Research in the UK showed that consumers are often confused about proper disposal methods. Residents are sometimes unaware of recycling points and methods, leading to a lack of motivation to recycle.
In a new collaboration with the UK Horizon 2020 consortium, SharpEnd is utilizing its technology to drive positive consumer recycling through gamification and incentives. The startup has developed a localized app allowing consumers to scan the tags on the connected packaging used for their products. The app is aimed at incentivizing recycling through gamification, increasing consumer engagement.
Additionally, consumers will be provided with information on recycling methods and points.

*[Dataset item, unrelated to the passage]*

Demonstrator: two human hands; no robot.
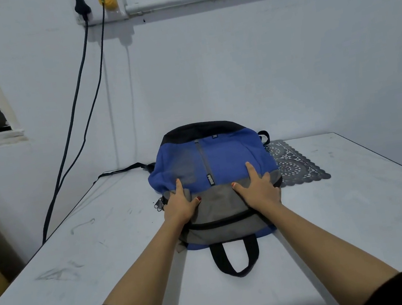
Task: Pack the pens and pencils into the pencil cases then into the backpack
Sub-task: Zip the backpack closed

The collaboration is aimed at improving consumer engagement through recycling, and assisting brands in reaching sustainability targets.
SharpEnd uses IoT technology to leverage NFC (Near Field Communication) tags on the packaging used for brand products. The NFC tags can communicate with smartphones at a short distance upon scanning, and unlock exclusive brand information in exchange for consumer data. The technology aims at increasing consumer exchange post-purchase, allowing brands to track customer behavior and engagement through brand content.
The startup can assist brands in creating NFC tags, QR codes and short URLs to tag product packaging. Through campaign management tools, brands can define the destination, service and experience for consumers through the tags. Finally, with real-time analytics, technology allows companies to track consumer behavior and product engagement.
SharpEnd has won the 2014 Europas Best Startup Award and the 2015 Drum Startup of the Year.
Cameron is a Sustainable Adviser with the organization WaterAid. He is the Founder of SharpEnd, a startup that has been awarded honours like Best IoT Startup and Startup of the Year. He is a member of The Friday Club London.